Developers are also given the opportunity to examine the log entries in order to gather knowledge about user activity.
4: Adopt the ISO-8601 Format for Timestamps
Log entries must have timestamps. We unfortunately come up with a number of contradictory formats because no one can agree on the ideal approach to depict moments in time.
If you don’t intend to submit your application abroad, using the format that is commonly accepted in your nation may seem like the best option. And nothing could be further from the truth than this.
You may avoid issues by simply using a standard format for your timestamps because third-party libraries and utilities will already expect this format.
This format is a recognized standard and is known as ISO-8601. It is a universally recognized protocol for exchanging time- and date-related information. Here is an illustration of a timestamp in ISO-8601 format.
2023-02-23 16:42:09,035 |
Here is a simple illustration of how to set up the formatting to accept ISO-8601 timestamps:
1 import logging 2 logging.basicConfig(format=‘%(asctime)s %(message)s’) 3 logging.info(‘Example of logging with ISO-8601 timestamp’) |
5: Use the RotatingFileHandler Class
Rotating logs is a best practice for logging in general, regardless of the language. To avoid full discs, this technique automatically archives, compresses, or deletes outdated log files.

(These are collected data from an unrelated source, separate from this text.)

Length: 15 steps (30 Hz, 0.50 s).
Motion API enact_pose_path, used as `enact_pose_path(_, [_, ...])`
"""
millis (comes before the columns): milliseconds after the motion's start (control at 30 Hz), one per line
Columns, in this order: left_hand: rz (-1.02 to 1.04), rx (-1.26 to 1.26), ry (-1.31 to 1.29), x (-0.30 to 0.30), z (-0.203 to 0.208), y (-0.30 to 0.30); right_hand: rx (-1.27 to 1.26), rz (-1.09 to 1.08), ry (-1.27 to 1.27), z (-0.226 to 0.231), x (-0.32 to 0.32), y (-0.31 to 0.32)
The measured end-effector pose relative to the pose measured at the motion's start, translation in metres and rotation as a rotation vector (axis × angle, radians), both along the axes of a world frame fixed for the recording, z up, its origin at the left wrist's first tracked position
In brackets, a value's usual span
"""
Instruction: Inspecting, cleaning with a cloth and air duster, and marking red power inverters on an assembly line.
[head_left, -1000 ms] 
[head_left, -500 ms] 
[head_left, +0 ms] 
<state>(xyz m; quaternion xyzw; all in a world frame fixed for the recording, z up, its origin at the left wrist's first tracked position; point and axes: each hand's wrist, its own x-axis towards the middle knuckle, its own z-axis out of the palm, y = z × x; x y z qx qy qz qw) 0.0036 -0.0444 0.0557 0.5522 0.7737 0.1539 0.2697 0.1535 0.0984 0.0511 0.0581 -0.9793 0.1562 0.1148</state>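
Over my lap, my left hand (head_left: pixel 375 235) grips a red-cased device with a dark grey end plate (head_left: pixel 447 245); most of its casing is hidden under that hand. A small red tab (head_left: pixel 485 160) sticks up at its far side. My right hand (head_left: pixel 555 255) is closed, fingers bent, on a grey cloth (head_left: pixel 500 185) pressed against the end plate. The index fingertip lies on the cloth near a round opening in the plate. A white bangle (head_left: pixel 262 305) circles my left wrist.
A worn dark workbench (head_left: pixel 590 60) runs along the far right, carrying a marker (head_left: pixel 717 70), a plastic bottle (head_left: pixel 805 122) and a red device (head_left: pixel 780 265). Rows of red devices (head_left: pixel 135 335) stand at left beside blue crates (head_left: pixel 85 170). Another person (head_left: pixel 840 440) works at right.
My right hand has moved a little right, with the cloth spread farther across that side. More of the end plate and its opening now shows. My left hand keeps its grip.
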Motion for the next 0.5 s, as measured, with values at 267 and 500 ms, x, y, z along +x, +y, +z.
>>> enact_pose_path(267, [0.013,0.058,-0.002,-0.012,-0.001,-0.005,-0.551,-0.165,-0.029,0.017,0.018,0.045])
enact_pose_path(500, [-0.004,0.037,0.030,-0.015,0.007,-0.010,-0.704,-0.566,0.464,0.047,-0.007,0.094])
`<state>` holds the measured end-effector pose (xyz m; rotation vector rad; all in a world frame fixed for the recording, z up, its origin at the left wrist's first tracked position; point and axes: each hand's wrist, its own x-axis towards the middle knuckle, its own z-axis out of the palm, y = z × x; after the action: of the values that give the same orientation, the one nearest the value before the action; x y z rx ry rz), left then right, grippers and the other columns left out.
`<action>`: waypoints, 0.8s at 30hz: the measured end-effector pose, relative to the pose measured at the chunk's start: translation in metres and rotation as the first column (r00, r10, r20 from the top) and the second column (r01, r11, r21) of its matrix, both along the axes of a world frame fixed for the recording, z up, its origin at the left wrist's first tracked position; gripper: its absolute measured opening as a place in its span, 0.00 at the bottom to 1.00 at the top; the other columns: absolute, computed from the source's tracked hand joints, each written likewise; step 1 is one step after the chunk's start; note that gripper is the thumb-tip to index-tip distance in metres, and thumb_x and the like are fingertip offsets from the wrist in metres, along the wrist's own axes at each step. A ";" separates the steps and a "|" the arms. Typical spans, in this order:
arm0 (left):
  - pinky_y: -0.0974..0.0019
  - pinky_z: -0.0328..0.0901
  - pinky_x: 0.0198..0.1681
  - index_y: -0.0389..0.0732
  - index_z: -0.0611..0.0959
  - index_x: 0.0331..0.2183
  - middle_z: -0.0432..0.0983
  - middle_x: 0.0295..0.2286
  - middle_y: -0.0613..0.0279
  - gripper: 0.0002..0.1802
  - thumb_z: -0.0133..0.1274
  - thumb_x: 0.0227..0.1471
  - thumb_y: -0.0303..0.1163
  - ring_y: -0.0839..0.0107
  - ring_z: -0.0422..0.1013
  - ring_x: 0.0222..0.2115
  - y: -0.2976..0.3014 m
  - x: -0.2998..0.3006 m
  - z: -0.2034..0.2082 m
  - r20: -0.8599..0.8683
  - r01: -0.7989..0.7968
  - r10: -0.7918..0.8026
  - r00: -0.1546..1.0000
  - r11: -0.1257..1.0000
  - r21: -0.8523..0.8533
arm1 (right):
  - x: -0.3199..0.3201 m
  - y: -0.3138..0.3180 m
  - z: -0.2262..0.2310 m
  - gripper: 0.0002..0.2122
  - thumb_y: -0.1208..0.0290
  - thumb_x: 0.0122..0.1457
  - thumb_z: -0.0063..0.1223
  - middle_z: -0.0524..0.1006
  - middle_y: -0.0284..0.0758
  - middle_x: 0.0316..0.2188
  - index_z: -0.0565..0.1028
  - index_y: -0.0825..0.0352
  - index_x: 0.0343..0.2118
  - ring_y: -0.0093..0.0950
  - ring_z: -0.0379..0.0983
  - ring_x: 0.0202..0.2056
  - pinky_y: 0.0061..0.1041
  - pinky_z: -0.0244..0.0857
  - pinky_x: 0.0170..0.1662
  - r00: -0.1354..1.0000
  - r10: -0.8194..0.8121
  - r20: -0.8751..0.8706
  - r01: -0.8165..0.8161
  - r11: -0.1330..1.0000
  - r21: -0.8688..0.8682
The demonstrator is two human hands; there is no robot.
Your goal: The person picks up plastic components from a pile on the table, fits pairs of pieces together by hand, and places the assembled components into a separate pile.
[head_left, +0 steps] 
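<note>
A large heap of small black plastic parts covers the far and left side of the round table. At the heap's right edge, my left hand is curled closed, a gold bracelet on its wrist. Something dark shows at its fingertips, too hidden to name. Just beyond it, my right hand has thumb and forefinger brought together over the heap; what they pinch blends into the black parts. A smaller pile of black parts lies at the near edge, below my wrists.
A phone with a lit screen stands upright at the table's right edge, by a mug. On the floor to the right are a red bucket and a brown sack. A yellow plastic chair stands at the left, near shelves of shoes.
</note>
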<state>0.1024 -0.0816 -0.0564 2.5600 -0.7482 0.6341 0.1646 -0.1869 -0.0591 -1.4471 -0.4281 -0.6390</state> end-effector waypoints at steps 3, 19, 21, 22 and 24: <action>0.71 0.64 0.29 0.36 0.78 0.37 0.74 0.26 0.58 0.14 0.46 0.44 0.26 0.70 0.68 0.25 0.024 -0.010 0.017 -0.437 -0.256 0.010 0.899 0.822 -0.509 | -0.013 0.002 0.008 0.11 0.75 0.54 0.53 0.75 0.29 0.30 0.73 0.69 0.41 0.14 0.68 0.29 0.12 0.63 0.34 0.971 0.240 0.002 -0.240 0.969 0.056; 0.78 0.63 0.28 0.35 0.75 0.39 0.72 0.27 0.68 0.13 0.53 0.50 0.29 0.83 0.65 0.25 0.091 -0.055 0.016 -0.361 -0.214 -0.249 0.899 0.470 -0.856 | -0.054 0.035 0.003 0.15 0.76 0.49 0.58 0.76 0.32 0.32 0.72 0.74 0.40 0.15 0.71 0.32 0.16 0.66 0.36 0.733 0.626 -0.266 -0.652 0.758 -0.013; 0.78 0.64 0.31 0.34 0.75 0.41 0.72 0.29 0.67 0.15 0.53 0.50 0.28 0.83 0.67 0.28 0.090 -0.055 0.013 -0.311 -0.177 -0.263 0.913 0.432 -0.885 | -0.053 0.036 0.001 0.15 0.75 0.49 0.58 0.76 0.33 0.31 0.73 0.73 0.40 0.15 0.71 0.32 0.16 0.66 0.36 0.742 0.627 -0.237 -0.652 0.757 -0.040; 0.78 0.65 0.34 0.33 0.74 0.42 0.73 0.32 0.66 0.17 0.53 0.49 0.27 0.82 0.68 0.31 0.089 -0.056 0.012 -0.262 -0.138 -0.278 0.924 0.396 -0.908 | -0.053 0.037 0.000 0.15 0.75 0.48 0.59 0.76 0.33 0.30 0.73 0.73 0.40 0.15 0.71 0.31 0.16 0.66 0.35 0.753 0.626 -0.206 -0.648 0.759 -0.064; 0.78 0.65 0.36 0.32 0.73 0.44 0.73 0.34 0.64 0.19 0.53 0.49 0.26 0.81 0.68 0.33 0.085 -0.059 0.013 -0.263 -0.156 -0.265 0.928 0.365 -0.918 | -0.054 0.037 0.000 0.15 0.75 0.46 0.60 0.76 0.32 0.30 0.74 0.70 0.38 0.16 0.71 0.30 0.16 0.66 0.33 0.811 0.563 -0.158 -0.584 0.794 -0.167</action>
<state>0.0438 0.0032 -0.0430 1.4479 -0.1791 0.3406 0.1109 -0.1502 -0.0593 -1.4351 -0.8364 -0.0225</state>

Thankfully, Python allows you to avoid manually implementing this. Use the RotatingFileHandler class rather than the default FileHandler one instead.
Conclusion
One of the most widely used languages is Python. It provides simplicity, adaptability, and a substantial ecology of outside tools. Python’s flexibility allows it to handle a wide range of use cases, including web applications, data science libraries, SysAdmin scripts, and many other kinds of software.
All software professionals can benefit from reviewing Python logging and highlighting best practices because logging is crucial for the majority of applications, especially for those who are just getting started.